■ **WHAT NEEDS TO BE DONE**
Go through the lines below and copy any that hold the string "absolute".
━━━━━━━━━━━━━━━━
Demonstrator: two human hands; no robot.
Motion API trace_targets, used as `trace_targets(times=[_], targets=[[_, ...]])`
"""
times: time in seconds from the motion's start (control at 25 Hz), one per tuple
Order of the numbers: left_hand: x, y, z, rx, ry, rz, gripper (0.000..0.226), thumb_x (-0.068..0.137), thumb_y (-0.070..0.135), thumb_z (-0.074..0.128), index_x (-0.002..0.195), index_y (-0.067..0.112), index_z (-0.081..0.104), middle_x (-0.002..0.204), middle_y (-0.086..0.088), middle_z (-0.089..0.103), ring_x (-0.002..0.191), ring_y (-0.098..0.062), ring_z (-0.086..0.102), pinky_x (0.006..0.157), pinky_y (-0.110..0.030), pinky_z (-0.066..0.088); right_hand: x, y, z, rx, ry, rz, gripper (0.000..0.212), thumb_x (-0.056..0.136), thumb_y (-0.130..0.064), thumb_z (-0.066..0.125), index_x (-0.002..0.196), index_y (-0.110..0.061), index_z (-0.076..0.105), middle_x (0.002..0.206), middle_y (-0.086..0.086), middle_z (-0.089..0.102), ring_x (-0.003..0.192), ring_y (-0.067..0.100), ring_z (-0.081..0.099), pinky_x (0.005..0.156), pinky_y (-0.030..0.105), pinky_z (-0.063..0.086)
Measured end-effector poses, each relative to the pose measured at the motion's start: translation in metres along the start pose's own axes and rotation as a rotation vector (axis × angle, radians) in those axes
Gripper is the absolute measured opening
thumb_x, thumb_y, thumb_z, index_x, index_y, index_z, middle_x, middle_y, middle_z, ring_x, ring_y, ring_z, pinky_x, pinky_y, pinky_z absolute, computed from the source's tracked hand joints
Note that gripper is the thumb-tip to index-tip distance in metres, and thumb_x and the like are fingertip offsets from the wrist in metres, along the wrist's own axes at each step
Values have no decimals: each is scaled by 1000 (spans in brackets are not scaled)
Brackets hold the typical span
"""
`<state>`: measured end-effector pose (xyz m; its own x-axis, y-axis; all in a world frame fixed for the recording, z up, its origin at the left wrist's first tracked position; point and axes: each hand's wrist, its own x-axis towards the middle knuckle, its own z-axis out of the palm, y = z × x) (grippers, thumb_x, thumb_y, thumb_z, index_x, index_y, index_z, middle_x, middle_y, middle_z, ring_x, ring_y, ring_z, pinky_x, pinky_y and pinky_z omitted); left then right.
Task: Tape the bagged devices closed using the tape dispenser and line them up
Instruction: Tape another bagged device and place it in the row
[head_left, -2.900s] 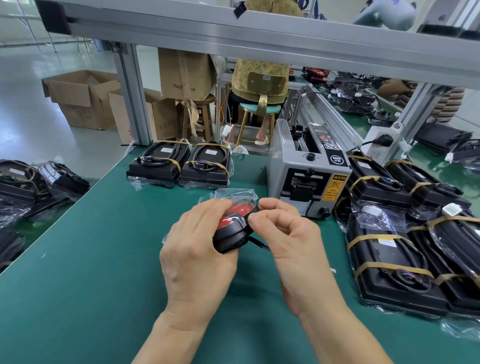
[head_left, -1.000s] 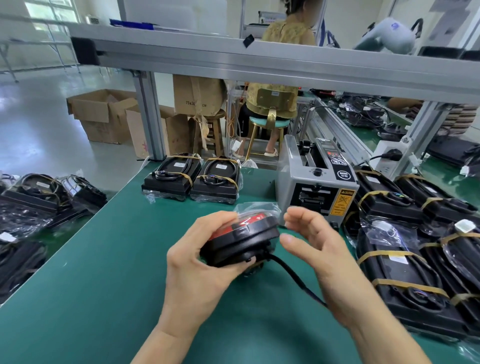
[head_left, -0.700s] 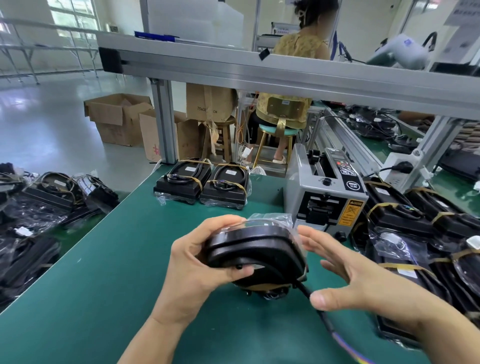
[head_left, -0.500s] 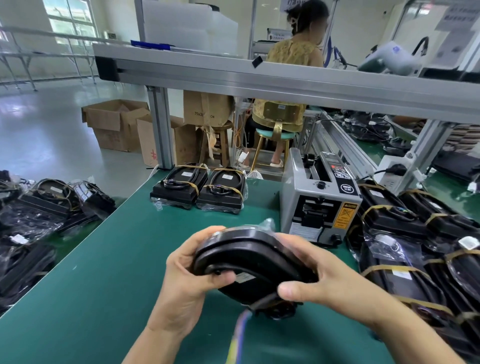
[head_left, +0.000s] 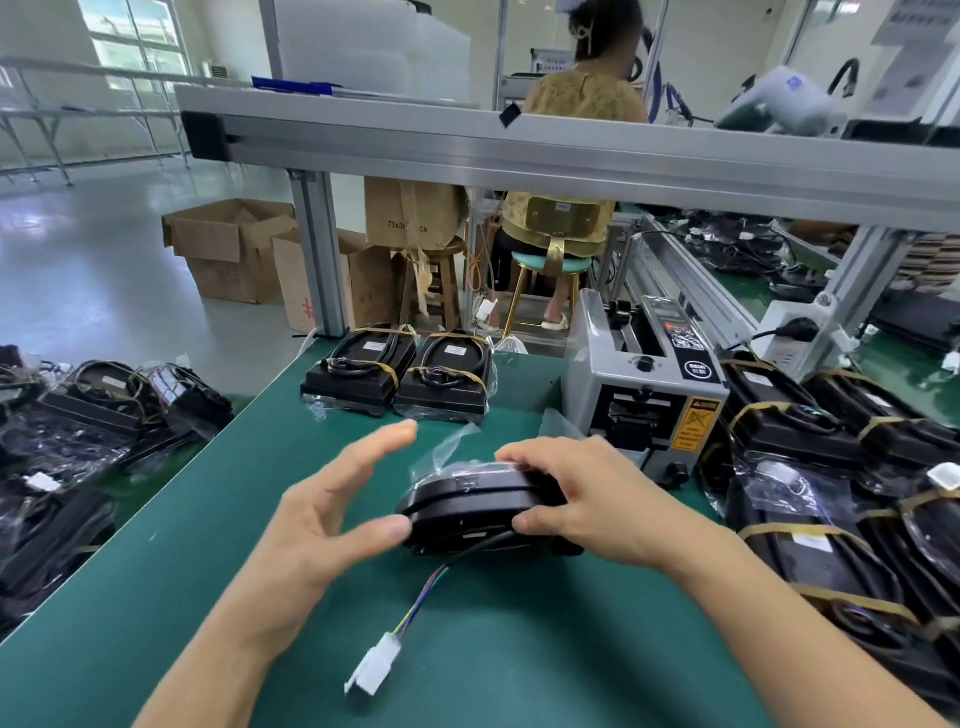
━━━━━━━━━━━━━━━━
■ **REPLY TO THE TASK**
Gripper is the absolute measured opening
thumb_x, thumb_y, thumb_z, index_x, index_y, index_z, middle_x, middle_y, middle_z, ring_x, ring_y, ring_z, pinky_x, pinky_y, pinky_z absolute, computed from the source's tracked hand joints

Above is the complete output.